** Opening DATA TO PROCESS block **
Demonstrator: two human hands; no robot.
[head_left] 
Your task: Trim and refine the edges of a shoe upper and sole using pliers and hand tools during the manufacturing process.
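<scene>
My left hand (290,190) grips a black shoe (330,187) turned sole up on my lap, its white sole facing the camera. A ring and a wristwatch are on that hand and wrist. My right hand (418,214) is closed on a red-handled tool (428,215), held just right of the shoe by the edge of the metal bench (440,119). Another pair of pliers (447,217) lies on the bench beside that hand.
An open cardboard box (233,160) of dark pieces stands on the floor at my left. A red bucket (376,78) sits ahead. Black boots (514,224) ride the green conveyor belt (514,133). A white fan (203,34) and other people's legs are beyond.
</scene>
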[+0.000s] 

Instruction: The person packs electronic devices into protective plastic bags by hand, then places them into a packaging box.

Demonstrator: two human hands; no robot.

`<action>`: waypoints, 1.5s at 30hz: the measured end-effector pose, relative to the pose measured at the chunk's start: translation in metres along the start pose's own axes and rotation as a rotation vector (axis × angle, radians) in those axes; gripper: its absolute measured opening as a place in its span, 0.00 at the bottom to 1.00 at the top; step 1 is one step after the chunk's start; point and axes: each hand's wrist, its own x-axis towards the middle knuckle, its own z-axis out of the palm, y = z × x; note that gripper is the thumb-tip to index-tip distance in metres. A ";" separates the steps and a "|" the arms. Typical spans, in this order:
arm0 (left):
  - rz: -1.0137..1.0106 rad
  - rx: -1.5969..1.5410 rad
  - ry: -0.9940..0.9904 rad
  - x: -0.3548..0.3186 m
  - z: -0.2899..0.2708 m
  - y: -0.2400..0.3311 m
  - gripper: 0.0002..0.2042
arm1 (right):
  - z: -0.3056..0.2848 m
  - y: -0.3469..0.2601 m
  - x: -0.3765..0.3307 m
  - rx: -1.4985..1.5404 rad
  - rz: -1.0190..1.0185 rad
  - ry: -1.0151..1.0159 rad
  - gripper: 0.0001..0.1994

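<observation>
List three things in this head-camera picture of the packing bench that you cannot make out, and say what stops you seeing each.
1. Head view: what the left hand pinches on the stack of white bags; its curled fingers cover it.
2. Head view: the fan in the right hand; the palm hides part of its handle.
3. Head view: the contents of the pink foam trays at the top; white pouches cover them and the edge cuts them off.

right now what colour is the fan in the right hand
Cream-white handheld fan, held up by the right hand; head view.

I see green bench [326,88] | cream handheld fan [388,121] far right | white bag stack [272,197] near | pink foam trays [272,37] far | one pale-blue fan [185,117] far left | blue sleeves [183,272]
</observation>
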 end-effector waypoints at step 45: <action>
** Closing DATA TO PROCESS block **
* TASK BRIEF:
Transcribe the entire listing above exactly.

* WRITTEN SOLUTION:
Demonstrator: two human hands; no robot.
[head_left] 
Your task: Trim and refine the edges of a shoe upper and sole using pliers and hand tools during the manufacturing process.
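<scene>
My left hand (290,190) grips a black shoe (330,187) turned sole up on my lap, its white sole facing the camera. A ring and a wristwatch are on that hand and wrist. My right hand (418,214) is closed on a red-handled tool (428,215), held just right of the shoe by the edge of the metal bench (440,119). Another pair of pliers (447,217) lies on the bench beside that hand.
An open cardboard box (233,160) of dark pieces stands on the floor at my left. A red bucket (376,78) sits ahead. Black boots (514,224) ride the green conveyor belt (514,133). A white fan (203,34) and other people's legs are beyond.
</scene>
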[+0.000s] 

Instruction: The person packs electronic devices into protective plastic bags by hand, then places them into a packaging box.

Demonstrator: two human hands; no robot.

`<action>`: waypoints, 1.5s at 30hz: the measured end-effector pose, relative to the pose measured at the chunk's start: translation in metres along the start pose's own axes and rotation as a rotation vector (axis × angle, radians) in those axes; gripper: its absolute measured opening as a place in its span, 0.00 at the bottom to 1.00 at the top; step 1 is one step after the chunk's start; point and axes: each hand's wrist, its own x-axis towards the middle knuckle, its own z-axis out of the palm, y = z × x; note that gripper is the thumb-tip to index-tip distance in metres. A ";" separates the steps and a "|" the arms. Typical spans, in this order:
arm0 (left):
  - rz: -1.0137..1.0106 rad
  - rx: -1.5969..1.5410 rad
  - ry: -0.9940..0.9904 rad
  - x: -0.3548..0.3186 m
  - z: -0.2899..0.2708 m
  - y: -0.2400..0.3311 m
  - gripper: 0.0002..0.2042
arm1 (right):
  - z: -0.3056..0.2848 m
  - y: -0.3469..0.2601 m
  - x: -0.3765..0.3307 m
  - rx: -1.4985..1.5404 rad
  - rz: -1.0190..1.0185 rad
  - ry: -1.0151..1.0159 rad
  - gripper: 0.0001..0.1994

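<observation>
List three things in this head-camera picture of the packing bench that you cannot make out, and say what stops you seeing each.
1. Head view: what the left hand pinches on the stack of white bags; its curled fingers cover it.
2. Head view: the fan in the right hand; the palm hides part of its handle.
3. Head view: the contents of the pink foam trays at the top; white pouches cover them and the edge cuts them off.

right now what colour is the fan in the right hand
Cream-white handheld fan, held up by the right hand; head view.

I see green bench [326,88] | cream handheld fan [388,121] far right | white bag stack [272,197] near | pink foam trays [272,37] far | one pale-blue fan [185,117] far left | blue sleeves [183,272]
</observation>
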 end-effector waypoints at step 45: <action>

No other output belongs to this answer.